Directions for this task: Copy each line of the material in which the word "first" appears.

Recorded information:

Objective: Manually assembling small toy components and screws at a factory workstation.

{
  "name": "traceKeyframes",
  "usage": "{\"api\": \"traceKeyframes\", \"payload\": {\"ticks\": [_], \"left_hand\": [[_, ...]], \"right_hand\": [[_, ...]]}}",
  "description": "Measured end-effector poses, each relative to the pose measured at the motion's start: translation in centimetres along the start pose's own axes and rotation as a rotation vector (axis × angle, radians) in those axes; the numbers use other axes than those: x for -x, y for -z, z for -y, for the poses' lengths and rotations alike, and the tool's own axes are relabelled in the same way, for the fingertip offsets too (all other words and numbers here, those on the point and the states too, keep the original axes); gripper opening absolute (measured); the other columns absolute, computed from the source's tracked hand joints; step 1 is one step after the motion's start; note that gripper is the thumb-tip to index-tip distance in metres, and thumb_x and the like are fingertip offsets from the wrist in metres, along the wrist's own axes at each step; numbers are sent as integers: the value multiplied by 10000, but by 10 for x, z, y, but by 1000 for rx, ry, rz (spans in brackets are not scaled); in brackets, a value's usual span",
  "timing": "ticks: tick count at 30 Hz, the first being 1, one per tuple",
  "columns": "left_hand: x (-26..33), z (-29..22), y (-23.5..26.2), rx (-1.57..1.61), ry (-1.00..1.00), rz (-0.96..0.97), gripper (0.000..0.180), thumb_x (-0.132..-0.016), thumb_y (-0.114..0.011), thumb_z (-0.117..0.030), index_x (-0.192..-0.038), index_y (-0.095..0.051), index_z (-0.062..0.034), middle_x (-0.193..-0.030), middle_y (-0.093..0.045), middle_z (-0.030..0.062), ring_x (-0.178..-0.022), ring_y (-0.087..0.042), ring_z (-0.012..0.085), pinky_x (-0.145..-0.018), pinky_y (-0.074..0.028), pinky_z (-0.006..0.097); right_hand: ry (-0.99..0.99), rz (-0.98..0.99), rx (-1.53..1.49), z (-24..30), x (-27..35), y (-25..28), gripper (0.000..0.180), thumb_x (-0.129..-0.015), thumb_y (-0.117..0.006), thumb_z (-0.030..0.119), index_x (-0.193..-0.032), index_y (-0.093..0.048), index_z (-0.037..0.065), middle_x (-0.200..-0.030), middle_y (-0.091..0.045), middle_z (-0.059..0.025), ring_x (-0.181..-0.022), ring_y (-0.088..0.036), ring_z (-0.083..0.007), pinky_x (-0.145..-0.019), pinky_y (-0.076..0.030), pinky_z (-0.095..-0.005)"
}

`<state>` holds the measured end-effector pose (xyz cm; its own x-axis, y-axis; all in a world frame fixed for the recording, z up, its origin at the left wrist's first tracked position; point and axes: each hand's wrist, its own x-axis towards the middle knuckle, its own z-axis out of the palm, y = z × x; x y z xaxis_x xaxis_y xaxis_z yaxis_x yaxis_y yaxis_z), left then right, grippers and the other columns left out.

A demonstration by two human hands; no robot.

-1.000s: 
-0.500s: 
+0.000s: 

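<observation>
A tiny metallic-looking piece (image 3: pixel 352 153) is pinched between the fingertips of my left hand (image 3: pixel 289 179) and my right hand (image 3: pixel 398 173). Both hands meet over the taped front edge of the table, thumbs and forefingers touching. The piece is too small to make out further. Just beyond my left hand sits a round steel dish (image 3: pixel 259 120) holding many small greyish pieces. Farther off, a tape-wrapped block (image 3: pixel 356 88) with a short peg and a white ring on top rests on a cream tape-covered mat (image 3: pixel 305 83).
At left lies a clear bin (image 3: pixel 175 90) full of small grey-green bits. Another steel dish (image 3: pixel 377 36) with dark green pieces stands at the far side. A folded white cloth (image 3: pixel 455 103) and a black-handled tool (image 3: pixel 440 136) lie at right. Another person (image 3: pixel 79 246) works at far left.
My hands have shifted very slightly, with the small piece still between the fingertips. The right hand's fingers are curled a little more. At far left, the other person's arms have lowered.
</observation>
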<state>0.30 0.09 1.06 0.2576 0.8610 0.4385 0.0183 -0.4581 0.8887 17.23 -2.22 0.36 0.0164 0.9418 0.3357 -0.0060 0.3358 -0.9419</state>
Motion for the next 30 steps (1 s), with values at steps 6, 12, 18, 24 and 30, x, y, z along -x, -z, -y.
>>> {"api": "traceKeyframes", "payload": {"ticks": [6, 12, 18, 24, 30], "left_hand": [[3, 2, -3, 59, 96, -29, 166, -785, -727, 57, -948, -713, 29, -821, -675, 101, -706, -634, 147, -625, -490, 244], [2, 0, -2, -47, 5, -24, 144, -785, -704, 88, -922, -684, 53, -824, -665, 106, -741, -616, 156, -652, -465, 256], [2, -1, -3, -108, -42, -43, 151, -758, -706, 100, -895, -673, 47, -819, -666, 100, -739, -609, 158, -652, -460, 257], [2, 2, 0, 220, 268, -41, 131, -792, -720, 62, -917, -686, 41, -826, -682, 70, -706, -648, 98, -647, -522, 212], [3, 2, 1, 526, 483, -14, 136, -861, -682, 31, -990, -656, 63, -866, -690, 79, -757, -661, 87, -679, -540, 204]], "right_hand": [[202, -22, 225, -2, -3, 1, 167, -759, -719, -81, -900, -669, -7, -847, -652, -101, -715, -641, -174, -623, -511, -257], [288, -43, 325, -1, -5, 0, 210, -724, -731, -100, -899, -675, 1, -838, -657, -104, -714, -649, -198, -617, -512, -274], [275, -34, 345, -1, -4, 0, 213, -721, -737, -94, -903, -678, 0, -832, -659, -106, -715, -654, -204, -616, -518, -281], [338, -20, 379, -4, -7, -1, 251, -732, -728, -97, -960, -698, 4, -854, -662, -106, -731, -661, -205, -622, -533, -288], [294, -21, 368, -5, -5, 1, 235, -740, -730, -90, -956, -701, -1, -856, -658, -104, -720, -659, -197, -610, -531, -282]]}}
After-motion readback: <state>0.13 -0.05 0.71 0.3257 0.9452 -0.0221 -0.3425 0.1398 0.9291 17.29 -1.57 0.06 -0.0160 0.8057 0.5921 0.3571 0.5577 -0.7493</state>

Response:
  "timing": "ticks: tick count at 30 Hz, the first being 1, one per tuple",
`<state>` holds the measured end-effector pose (xyz cm; its own x-axis, y-axis; all in a world frame fixed for the recording, z up, its origin at the left wrist's first tracked position; point and axes: each hand's wrist, its own x-axis towards the middle knuckle, its own z-axis out of the palm, y = z × x; x y z xaxis_x xaxis_y xaxis_z yaxis_x yaxis_y yaxis_z), left then right, grippers and the other columns left out.

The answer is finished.